Elles sont rares les incursions dans le cinéma italien de la première moitié du XXe siècle, par des cinéastes antérieurs à Visconti, Fellini, De Sica, Rossellini, etc. Il y a en tous cas un parallèle à tracer entre ce film de Mario Camerini "Les Fiancés" ("I promessi sposi" en version originale, 1941, à ne pas confondre avec le film homonyme d'Ermanno Olmi) et le cinéma traditionnel français de la même époque, celui que la Nouvelle Vague entendait révolutionner, car on retrouve la même application, esthétique et scénaristique, et la même dimension scolaire pour mettre en scène — ici pour retracer un bout de l'histoire italienne perdue quelque part au XVIIe siècle, entre 1628 et 1630, au temps de la domination espagnole en en Lombardie.

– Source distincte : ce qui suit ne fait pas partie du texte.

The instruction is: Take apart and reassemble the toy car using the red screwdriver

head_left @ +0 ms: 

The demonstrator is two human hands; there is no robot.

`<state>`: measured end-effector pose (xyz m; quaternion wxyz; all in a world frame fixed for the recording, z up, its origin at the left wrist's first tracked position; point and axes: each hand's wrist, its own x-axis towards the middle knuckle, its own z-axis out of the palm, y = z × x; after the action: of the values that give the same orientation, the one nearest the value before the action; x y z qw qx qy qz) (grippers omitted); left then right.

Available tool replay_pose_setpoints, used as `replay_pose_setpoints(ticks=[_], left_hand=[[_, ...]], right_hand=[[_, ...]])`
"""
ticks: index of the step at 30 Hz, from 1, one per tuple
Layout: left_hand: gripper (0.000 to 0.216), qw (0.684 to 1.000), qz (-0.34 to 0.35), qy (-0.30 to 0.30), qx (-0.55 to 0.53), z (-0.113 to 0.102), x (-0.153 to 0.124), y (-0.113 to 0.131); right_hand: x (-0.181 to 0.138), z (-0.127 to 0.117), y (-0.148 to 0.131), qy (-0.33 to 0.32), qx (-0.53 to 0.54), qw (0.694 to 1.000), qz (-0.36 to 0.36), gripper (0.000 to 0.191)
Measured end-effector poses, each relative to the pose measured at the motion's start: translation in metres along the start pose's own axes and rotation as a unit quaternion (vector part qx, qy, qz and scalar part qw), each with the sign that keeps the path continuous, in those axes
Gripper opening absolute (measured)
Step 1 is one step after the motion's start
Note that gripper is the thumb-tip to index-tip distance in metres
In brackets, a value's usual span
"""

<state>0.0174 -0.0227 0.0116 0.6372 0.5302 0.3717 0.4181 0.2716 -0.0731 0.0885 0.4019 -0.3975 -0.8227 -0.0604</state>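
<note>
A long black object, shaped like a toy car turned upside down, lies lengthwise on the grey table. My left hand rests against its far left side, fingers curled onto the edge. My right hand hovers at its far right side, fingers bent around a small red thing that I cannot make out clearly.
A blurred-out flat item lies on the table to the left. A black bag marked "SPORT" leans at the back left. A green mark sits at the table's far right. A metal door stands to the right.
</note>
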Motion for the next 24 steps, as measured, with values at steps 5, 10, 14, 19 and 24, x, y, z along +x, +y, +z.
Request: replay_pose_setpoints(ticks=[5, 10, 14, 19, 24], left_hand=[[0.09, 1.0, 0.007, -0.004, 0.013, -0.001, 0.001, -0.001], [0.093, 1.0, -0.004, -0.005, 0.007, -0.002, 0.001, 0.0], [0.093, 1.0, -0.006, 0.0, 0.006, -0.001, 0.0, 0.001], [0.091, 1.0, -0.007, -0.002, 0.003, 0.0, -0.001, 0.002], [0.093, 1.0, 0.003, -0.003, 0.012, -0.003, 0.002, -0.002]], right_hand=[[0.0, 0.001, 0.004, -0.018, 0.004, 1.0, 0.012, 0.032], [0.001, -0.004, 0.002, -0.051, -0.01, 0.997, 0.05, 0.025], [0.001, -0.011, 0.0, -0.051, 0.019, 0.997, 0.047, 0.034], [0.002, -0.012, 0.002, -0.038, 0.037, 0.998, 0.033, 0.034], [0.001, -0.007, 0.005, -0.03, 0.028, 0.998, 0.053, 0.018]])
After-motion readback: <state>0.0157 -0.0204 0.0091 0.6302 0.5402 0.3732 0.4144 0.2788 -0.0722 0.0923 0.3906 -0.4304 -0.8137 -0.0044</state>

Il s'agit en réalité de l'adaptation d'un grand classique de la littérature italienne d'Alessandro Manzoni, souvent comparé au "Guerre et Paix" côté russe et au "Gone With The Wind" côté américain. L'introduction pose les rails d'une romance contrariée très classique, deux fiancés qui se retrouvent interdits de mariage et séparés à cause d'un puissant seigneur local opposé à leur union — faut dire qu'il a des vues sur cette dame et qu'il a les moyens de faire pression sur à peu près n'importe qui. Le couple sera à ce titre confronté à une série ininterrompue de drames plus ou moins importants, dans une ambiance qui se tient moyennement dans la première partie avant de glisser vers le mélodrame à composante religieuse vraiment très lourd dans la seconde. C'est un peu du soap opera catholique sur la fin, avec exhibition forcée d'une palette d'émotions très surannées touchant à la contrition et au remords très très profond.
Dommage que le film tourne ainsi au désuet car le contexte historique largement méconnu (enfin, de moi a minima) donne envie d'approfondir le sujet, par exemple sur la grande peste de Milan ou la religieuse de Monza.